- [TASK ITEM]
Return each entry exactly, with none missing.

- [SUPPLIED DATA]
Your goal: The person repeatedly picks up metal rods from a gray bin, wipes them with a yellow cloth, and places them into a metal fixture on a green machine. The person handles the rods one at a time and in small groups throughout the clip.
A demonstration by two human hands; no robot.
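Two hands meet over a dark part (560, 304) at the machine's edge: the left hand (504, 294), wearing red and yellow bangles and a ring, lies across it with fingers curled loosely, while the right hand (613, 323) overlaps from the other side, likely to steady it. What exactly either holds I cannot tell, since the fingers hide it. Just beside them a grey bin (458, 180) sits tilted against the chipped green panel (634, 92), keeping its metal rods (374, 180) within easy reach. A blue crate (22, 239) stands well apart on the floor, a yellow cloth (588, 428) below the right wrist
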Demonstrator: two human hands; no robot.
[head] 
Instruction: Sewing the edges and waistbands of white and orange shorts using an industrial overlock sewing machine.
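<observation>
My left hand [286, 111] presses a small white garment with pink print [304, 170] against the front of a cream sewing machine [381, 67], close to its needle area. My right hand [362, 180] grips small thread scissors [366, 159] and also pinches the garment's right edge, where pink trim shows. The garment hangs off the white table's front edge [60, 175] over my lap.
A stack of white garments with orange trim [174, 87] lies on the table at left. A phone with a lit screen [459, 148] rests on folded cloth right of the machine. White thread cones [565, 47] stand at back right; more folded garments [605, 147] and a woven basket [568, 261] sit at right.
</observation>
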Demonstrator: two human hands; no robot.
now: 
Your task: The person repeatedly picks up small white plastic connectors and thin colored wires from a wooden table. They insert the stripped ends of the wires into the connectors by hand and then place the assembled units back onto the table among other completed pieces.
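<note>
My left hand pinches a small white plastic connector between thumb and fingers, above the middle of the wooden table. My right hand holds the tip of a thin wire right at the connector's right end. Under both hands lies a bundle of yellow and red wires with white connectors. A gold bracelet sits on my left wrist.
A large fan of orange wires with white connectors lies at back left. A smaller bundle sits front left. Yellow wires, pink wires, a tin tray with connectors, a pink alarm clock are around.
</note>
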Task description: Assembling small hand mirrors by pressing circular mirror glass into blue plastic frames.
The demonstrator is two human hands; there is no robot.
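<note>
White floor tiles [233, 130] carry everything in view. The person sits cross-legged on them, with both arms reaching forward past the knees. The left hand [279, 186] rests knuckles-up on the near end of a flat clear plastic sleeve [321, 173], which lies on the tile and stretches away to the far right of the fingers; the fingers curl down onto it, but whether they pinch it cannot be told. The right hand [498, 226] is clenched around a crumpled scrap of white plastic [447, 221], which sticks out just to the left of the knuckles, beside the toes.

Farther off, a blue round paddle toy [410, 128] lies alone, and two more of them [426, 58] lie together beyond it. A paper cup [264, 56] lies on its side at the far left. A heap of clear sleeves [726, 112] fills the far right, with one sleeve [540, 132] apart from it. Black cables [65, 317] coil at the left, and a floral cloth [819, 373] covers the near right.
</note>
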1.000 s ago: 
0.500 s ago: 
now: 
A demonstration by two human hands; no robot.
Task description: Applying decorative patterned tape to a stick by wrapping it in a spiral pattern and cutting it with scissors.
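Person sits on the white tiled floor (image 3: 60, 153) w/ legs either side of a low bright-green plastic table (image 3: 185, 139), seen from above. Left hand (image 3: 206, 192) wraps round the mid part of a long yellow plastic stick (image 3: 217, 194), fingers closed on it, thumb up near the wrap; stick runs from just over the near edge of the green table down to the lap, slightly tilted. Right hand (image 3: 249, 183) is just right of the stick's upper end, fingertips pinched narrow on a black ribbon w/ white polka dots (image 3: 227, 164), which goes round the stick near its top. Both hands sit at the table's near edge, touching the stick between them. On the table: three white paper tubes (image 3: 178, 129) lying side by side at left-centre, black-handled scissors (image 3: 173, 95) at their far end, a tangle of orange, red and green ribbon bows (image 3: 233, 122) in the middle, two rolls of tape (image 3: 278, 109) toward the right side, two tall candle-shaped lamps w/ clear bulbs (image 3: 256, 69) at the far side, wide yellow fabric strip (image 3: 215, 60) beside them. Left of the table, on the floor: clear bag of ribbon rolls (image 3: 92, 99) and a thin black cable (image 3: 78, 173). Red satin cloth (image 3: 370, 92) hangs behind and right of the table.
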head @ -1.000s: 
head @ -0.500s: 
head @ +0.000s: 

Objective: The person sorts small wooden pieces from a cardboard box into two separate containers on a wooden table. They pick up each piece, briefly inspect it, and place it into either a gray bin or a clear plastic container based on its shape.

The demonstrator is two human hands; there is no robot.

- [EXPECTED ANSWER]
Your goal: The person repeatedly picks up metal rods from a gray bin, wipes them with a yellow cloth, and places them into a metal fixture on a green machine. The person handles the rods one at a time and in small groups throughout the clip.
A demonstration by two human hands; no robot.
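Two hands meet over a dark part (560, 304) at the machine's edge: the left hand (504, 294), wearing red and yellow bangles and a ring, lies across it with fingers curled loosely, while the right hand (613, 323) overlaps from the other side, likely to steady it. What exactly either holds I cannot tell, since the fingers hide it. Just beside them a grey bin (458, 180) sits tilted against the chipped green panel (634, 92), keeping its metal rods (374, 180) within easy reach. A blue crate (22, 239) stands well apart on the floor, a yellow cloth (588, 428) below the right wrist
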Demonstrator: two human hands; no robot.
[head] 
Instruction: Sewing the edges and waistbands of white and orange shorts using an industrial overlock sewing machine.
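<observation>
My left hand [286, 111] presses a small white garment with pink print [304, 170] against the front of a cream sewing machine [381, 67], close to its needle area. My right hand [362, 180] grips small thread scissors [366, 159] and also pinches the garment's right edge, where pink trim shows. The garment hangs off the white table's front edge [60, 175] over my lap.
A stack of white garments with orange trim [174, 87] lies on the table at left. A phone with a lit screen [459, 148] rests on folded cloth right of the machine. White thread cones [565, 47] stand at back right; more folded garments [605, 147] and a woven basket [568, 261] sit at right.
</observation>
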Demonstrator: two human hands; no robot.
now: 
Your task: The person repeatedly picks up small white plastic connectors and thin colored wires from a wooden table. They insert the stripped ends of the wires into the connectors by hand and then place the assembled units back onto the table among other completed pieces.
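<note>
My left hand pinches a small white plastic connector between thumb and fingers, above the middle of the wooden table. My right hand holds the tip of a thin wire right at the connector's right end. Under both hands lies a bundle of yellow and red wires with white connectors. A gold bracelet sits on my left wrist.
A large fan of orange wires with white connectors lies at back left. A smaller bundle sits front left. Yellow wires, pink wires, a tin tray with connectors, a pink alarm clock are around.
</note>
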Task description: Assembling small hand mirrors by pressing circular mirror glass into blue plastic frames.
The demonstrator is two human hands; there is no robot.
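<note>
White floor tiles [233, 130] carry everything in view. The person sits cross-legged on them, with both arms reaching forward past the knees. The left hand [279, 186] rests knuckles-up on the near end of a flat clear plastic sleeve [321, 173], which lies on the tile and stretches away to the far right of the fingers; the fingers curl down onto it, but whether they pinch it cannot be told. The right hand [498, 226] is clenched around a crumpled scrap of white plastic [447, 221], which sticks out just to the left of the knuckles, beside the toes.

Farther off, a blue round paddle toy [410, 128] lies alone, and two more of them [426, 58] lie together beyond it. A paper cup [264, 56] lies on its side at the far left. A heap of clear sleeves [726, 112] fills the far right, with one sleeve [540, 132] apart from it. Black cables [65, 317] coil at the left, and a floral cloth [819, 373] covers the near right.
</note>
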1.000 s ago: 
0.500 s ago: 
now: 
A demonstration by two human hands; no robot.
Task description: Applying decorative patterned tape to a stick by wrapping it in a spiral pattern and cutting it with scissors.
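Person sits on the white tiled floor (image 3: 60, 153) w/ legs either side of a low bright-green plastic table (image 3: 185, 139), seen from above. Left hand (image 3: 206, 192) wraps round the mid part of a long yellow plastic stick (image 3: 217, 194), fingers closed on it, thumb up near the wrap; stick runs from just over the near edge of the green table down to the lap, slightly tilted. Right hand (image 3: 249, 183) is just right of the stick's upper end, fingertips pinched narrow on a black ribbon w/ white polka dots (image 3: 227, 164), which goes round the stick near its top. Both hands sit at the table's near edge, touching the stick between them. On the table: three white paper tubes (image 3: 178, 129) lying side by side at left-centre, black-handled scissors (image 3: 173, 95) at their far end, a tangle of orange, red and green ribbon bows (image 3: 233, 122) in the middle, two rolls of tape (image 3: 278, 109) toward the right side, two tall candle-shaped lamps w/ clear bulbs (image 3: 256, 69) at the far side, wide yellow fabric strip (image 3: 215, 60) beside them. Left of the table, on the floor: clear bag of ribbon rolls (image 3: 92, 99) and a thin black cable (image 3: 78, 173). Red satin cloth (image 3: 370, 92) hangs behind and right of the table.
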head @ -1.000s: 
head @ -0.500s: 
head @ +0.000s: 

Objective: The person sorts small wooden pieces from a cardboard box into two separate containers on a wooden table. They pick up each piece, briefly inspect it, and place it into either a gray bin or a clear plastic container based on its shape.

The demonstrator is two human hands; there is no robot.

Nothing else is needed for this exercise.